Sebanyak 483 Orang Pasien Covid-19 Meninggal

WN
Oleh Willi Nafie
Senin 18 Mei 2020
share
 

INILAHCOM, Jakarta - Pemerintah Provinsi DKI Jakarta melalui Gugus Tugas Percepatan Penanganan COVID-19 Provinsi DKI Jakarta menyampaikan perkembangan terkini per 18 Mei 2020. Kepala Bidang Sumber Daya Kesehatan, Dinas Kesehatan Provinsi DKI Jakarta, Ani Ruspitawati memaparkan, sebanyak 1.301 orang dinyatakan telah sembuh, dari total 6.010 orang positif, dengan jumlah pasien meninggal sebanyak 483 orang.

"1.958 pasien masih menjalani perawatan di rumah sakit, dan 2.268 orang melakukan self isolation di rumah," paparnya.

Untuk Orang Tanpa Gejala (OTG) sebanyak 9.646 orang. Orang Dalam Pemantauan (ODP) berjumlah 10.226 orang (10.015 sudah selesai dipantau dan 211 masih dipantau) dan Pasien Dalam Pengawasan (PDP) sebanyak 7.621 orang (7.114 sudah pulang dari perawatan dan 507 masih dirawat).

Ani juga menjelaskan, Pemerintah Provinsi DKI Jakarta berupaya untuk meningkatkan kapasitas pemeriksaan metode RT-PCR, di antaranya adalah membangun Laboratorium Satelit COVID-19, berlokasi di sebagian lahan RSUD Pasar Minggu sejak 9 April 2020 dan membangun jejaring dengan 27 laboratorium pemeriksa COVID-19.

Secara kumulatif, pemeriksaan PCR telah dilakukan di DKI Jakarta, sampai dengan 17 Mei 2020 sebanyak 110.066 sampel.

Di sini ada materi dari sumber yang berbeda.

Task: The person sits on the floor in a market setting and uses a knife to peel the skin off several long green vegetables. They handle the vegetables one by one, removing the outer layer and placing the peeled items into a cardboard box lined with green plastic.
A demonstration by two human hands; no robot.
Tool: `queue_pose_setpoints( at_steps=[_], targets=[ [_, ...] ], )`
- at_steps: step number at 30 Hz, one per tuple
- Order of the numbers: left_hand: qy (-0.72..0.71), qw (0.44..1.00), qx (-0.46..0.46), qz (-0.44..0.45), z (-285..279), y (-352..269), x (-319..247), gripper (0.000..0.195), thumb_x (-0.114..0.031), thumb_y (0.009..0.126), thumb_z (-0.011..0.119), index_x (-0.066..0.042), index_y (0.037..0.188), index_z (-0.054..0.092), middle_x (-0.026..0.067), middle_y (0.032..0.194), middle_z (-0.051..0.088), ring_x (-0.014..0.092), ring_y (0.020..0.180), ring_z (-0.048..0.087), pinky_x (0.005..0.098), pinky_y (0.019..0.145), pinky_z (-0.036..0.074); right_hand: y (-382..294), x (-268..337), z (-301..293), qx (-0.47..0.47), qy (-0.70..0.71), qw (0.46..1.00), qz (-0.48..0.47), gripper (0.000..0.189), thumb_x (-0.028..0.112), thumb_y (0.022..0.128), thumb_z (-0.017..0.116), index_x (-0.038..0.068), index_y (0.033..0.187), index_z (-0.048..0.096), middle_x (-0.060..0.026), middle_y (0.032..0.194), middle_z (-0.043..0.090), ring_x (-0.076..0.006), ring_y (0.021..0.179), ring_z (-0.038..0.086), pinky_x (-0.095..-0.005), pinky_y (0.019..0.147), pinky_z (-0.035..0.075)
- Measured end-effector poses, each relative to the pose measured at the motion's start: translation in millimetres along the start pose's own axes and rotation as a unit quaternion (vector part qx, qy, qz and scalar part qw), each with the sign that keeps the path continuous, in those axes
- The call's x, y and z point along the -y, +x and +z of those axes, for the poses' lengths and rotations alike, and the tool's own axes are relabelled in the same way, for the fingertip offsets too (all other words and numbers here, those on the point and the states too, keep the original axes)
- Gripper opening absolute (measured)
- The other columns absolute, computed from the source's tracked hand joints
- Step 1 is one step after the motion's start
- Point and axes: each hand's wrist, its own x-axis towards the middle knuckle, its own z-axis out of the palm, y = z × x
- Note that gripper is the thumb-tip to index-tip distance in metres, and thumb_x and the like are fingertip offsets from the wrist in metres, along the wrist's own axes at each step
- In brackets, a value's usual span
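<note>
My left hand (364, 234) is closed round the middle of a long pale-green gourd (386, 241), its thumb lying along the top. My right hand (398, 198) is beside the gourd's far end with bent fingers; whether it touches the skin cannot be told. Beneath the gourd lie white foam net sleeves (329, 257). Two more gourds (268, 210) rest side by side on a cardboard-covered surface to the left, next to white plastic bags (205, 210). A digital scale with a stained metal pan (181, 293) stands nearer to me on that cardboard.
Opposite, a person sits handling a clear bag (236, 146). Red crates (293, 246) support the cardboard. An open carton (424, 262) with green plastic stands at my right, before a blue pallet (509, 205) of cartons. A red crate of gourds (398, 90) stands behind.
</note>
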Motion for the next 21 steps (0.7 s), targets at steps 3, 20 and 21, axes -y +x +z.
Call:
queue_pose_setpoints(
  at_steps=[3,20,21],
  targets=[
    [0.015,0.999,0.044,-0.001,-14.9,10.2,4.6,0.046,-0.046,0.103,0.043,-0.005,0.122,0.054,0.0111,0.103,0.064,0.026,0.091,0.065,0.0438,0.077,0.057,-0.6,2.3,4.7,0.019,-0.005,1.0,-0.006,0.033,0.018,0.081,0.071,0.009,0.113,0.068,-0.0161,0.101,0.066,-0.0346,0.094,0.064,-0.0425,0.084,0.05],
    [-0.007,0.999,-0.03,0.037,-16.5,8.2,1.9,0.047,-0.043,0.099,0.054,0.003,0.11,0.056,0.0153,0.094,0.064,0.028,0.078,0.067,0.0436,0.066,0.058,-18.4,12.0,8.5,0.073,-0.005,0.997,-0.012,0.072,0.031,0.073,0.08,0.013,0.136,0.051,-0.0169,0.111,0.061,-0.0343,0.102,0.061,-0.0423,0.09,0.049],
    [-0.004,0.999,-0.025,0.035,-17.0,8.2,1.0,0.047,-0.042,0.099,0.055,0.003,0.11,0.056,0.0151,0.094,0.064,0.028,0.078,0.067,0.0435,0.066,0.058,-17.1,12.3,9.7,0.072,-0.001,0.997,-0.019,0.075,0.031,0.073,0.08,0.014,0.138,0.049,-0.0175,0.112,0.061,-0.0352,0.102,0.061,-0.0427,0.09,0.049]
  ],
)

Sedangkan, tes PCR pada 17 Mei 2020 dilakukan pada 2.078 orang. Sebanyak 1.180 tes dilakukan untuk menegakkan diagnosis pada kasus baru dengan hasil 88 positif dan 1.092 negatif.

"Sampai hari ini, 18 Mei 2020 Labkesda DKI telah melakukan pemeriksaan analisis PCR pada 25.480 spesimen dengan rata-rata kapasitas per hari pemeriksaan Labkesda DKI sebanyak 864 spesimen dan Lab Satelit COVID-19 sebanyak 576 spesimen," jelas Ani.

Rapid test juga masih dilakukan di 6 wilayah Kota/Kabupaten Administrasi DKI Jakarta dan Pusat Pelayanan Kesehatan Pegawai (PPKP). Total sebanyak 100.363 orang telah menjalani rapid test, dengan persentase positif COVID-19 sebesar 4 persen, dengan rincian 3.842 orang dinyatakan reaktif COVID-19 dan 96.521 orang dinyatakan non-reaktif.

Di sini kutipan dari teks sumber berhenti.